**DATASET SECTION:**

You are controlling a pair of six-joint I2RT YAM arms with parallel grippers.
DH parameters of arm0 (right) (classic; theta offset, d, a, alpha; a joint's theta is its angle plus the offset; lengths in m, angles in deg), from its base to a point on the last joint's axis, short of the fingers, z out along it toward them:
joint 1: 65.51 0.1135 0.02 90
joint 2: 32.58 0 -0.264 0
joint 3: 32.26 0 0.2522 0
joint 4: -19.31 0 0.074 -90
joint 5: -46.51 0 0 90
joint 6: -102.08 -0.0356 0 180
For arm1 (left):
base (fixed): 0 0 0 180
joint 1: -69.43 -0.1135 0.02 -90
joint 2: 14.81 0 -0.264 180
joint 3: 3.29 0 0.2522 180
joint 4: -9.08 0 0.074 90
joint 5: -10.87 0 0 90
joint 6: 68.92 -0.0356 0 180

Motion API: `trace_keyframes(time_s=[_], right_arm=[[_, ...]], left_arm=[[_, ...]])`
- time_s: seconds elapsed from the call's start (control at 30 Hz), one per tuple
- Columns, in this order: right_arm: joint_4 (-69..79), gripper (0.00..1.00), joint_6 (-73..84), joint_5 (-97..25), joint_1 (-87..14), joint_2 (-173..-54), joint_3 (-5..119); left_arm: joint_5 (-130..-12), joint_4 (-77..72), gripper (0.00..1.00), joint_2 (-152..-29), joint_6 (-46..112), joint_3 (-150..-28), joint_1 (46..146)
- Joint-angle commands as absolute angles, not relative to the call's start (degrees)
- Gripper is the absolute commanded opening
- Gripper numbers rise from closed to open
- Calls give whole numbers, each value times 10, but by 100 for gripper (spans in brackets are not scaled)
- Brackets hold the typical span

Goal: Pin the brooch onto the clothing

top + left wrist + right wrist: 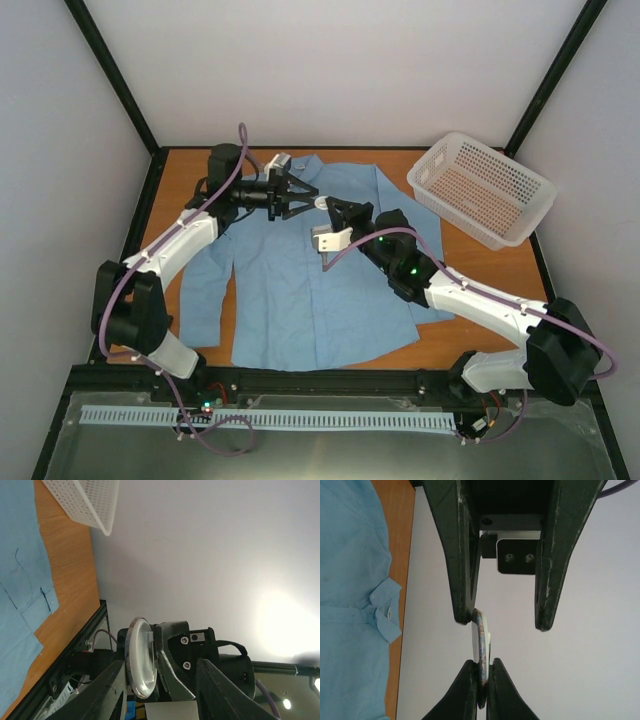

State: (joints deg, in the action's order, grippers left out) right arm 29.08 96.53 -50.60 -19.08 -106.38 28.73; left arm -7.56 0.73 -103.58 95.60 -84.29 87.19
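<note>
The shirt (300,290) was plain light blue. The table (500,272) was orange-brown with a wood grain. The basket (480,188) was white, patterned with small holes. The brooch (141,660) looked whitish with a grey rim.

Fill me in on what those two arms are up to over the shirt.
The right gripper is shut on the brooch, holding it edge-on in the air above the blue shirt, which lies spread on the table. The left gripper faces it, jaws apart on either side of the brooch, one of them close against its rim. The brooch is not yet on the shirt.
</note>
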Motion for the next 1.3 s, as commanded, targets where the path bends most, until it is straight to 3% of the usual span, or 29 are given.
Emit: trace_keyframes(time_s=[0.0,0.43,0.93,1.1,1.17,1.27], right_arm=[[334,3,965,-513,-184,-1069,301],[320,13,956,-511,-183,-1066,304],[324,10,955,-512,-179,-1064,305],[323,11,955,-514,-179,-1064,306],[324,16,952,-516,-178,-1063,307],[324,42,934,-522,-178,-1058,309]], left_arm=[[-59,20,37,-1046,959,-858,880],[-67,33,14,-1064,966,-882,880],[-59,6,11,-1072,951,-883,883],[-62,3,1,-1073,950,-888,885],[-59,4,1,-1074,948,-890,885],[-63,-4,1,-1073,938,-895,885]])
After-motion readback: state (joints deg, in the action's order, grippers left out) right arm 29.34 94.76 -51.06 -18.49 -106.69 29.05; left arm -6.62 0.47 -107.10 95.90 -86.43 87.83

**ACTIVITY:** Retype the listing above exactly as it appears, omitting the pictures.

**PROBLEM SOLUTION:**
You are controlling a pair of six-joint I2RT YAM arms with parallel grippers.
DH parameters of arm0 (right) (classic; theta offset, d, a, alpha; a joint's theta is its angle plus the offset; lengths in m, angles in deg), from its base to a point on the last joint's axis, short of the fingers, z out along it toward them:
joint 1: 65.51 0.1135 0.02 90
joint 2: 32.58 0 -0.264 0
joint 3: 32.26 0 0.2522 0
joint 4: -19.31 0 0.074 -90
joint 5: -46.51 0 0 90
joint 6: -102.08 -0.0356 0 180
For arm1 (left):
base (fixed): 0 0 0 180
joint 1: -69.43 -0.1135 0.02 -90
joint 2: 14.81 0 -0.264 180
joint 3: 3.29 0 0.2522 180
joint 4: -9.08 0 0.074 90
joint 5: -10.87 0 0 90
joint 6: 68.92 -0.0356 0 180

Motion API: `trace_keyframes(time_s=[_], right_arm=[[_, ...]], left_arm=[[_, ...]])`
- time_s: seconds elapsed from the call's start (control at 30 Hz), one per tuple
- Columns, in this order: right_arm: joint_4 (-69..79), gripper (0.00..1.00), joint_6 (-73..84), joint_5 (-97..25), joint_1 (-87..14), joint_2 (-173..-54), joint_3 (-5..119); left_arm: joint_5 (-130..-12), joint_4 (-77..72), gripper (0.00..1.00), joint_2 (-152..-29), joint_6 (-46..112), joint_3 (-150..-28), joint_1 (46..146)
- Joint-angle commands as absolute angles, not relative to the call's start (degrees)
- Gripper is the absolute commanded opening
- Gripper numbers rise from closed to open
- Calls give whole numbers, each value times 10, but by 100 for gripper (spans in brackets are not scaled)
- Brackets hold the typical span

Goal: Pin the brooch onto the clothing

top + left wrist + right wrist: 

State: (joints deg, in the action's order, grippers left out) right arm 29.08 96.53 -50.60 -19.08 -106.38 28.73; left arm -7.56 0.73 -103.58 95.60 -84.29 87.19
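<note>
The shirt (300,290) was plain light blue. The table (500,272) was orange-brown with a wood grain. The basket (480,188) was white, patterned with small holes. The brooch (141,660) looked whitish with a grey rim.

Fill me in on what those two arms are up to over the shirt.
The right gripper is shut on the brooch, holding it edge-on in the air above the blue shirt, which lies spread on the table. The left gripper faces it, jaws apart on either side of the brooch, one of them close against its rim. The brooch is not yet on the shirt.
</note>
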Motion for the next 1.3 s, as commanded, targets where the path bends most, until it is straight to 3% of the usual span, or 29 are given.
Emit: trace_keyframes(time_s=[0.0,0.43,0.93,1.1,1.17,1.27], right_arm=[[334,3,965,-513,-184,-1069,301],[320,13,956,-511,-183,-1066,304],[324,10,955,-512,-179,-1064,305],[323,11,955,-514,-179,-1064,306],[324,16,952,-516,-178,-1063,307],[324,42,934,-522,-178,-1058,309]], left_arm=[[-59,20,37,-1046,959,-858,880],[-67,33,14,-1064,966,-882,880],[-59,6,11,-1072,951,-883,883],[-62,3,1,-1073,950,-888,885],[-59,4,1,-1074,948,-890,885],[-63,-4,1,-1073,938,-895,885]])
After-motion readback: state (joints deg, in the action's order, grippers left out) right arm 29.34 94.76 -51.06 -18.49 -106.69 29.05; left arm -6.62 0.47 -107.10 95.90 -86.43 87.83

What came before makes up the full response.